WHAT YOU HAVE TO DO:
Collect all lines from the listing that include the string "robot".

SUPPLIED DATA:
· · ·
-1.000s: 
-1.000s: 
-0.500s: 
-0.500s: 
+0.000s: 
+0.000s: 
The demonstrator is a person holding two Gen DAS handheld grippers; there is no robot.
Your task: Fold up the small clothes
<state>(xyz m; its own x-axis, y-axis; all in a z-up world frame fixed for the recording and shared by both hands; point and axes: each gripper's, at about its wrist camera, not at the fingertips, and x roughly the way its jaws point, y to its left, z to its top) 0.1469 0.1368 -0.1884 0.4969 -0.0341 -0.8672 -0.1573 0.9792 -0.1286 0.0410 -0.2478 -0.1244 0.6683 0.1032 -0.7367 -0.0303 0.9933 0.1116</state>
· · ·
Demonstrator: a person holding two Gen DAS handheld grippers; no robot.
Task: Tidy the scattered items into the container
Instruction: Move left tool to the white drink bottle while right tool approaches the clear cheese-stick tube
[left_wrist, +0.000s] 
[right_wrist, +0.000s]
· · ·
TASK RESPONSE:
The demonstrator is a person holding two Gen DAS handheld grippers; there is no robot.
Demonstrator: a person holding two Gen DAS handheld grippers; no robot.

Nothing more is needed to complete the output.